Temasek Holdings, Singapore's sovereign fund, owns the majority of Olam's shares, while Japan's Mitsubishi Group owns 18%, and the promoter Chanrai Group owns 3.5%. The sovereign fund, as a shareholder, invested part of the money; however, our investments could not come solely from the company itself, so we have banks and development institutions as financiers. Some of the investments in the animal food project received support from the Bank of Industry and the Central Bank. Therefore, it has been a combination of internally generated revenue and the debt market. We also issue bonds in Singapore and other markets.

Nigeria is endowed with agricultural resources, though the inadequate infrastructure means the country ends up exporting its raw material and importing end products. What is your contribution to import substitution and retaining value within the Nigerian agricultural chain?

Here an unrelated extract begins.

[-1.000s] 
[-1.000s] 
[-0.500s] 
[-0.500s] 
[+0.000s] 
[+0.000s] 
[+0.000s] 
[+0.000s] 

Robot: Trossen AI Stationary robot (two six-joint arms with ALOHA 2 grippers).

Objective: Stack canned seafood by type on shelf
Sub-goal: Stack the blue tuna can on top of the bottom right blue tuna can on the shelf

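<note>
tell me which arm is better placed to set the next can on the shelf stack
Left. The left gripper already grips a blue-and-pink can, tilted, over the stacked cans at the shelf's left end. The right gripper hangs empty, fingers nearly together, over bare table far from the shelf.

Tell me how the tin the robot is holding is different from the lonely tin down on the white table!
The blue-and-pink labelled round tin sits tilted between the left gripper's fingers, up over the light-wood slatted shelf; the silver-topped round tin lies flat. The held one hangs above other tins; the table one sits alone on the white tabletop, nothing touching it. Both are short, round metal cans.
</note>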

Nigeria produces around 280,000 tons of cashew, and it used to export them to India and Vietnam, where they were processed. We set up a facility to process cashews in Ilorin, where we employ 2,000 people, mostly women, because it involves a great deal of manual work and skill. With a combination of technology and skills, we have been able to replicate the processing done in India and Vietnam. We brought in workers from India to train the local workforce. We also use technology, and the process is half mechanized and half manual. We have also dramatically reduced the carbon footprint of cashews. In 1994, Nigeria was also a major exporter of sesame seeds to Japan. Today, we have a modern factory in Iganmu, where we process the sesame. As a result, Nigeria no longer imports processed cashew and sesame. As for our animal protein business, Nigeria used to be one of the largest importers of frozen chicken, and today we have the capacity to produce 1.8 billion chicks per week. The government has also banned imports of frozen chicken, and even the illegal cross-border flow from neighboring countries has stopped, because we are now able to produce fresh and high-quality chicken that is competitive cost wise thanks to our size. Nigeria also used to be the largest importer of parboiled rice on the continent, with 4.5 million tons coming from India and Southeast Asia. Olam was the first to set up a rice farm and mill, and Nigeria now saves some USD1 billion from rice imports. We also work with 40,000 farmers, whom we train and buy products from. Olam's model has always been to nurture farmers. Before partnering with us, farmers would reap less than a ton per hectare; today, their yields have tripled. We have the same program with sesame and cocoa.

Nigeria's agricultural sector performed well during the pandemic and helped lift the country out of recession. What is your outlook for Nigeria's agriculture in the coming years?

Nigeria and Africa acted swiftly, perhaps due to their experience with Ebola, and were some of the first countries to close airports and enforce lockdowns. Containment was key. They also ensured that essential services such as water, electricity, and the food sector, including manufacturing facilities, continued to operate. The government took the right steps and ensured that the agricultural sector was not affected. During this period, we were able to grow, and there was no food scarcity. Nigeria is blessed with many natural resources. The agricultural sector should focus on food security and self-sufficiency as well as increasing its exports thanks to the Africa Free Trade Area (AfCFTA). The agricultural sector can easily record double-digit growth in the coming years. The government is doing the right thing. It should fast track infrastructure, so that the ports become a reality and road connectivity is improved. Nigeria could soon become a manufacturing hub and the China of the continent.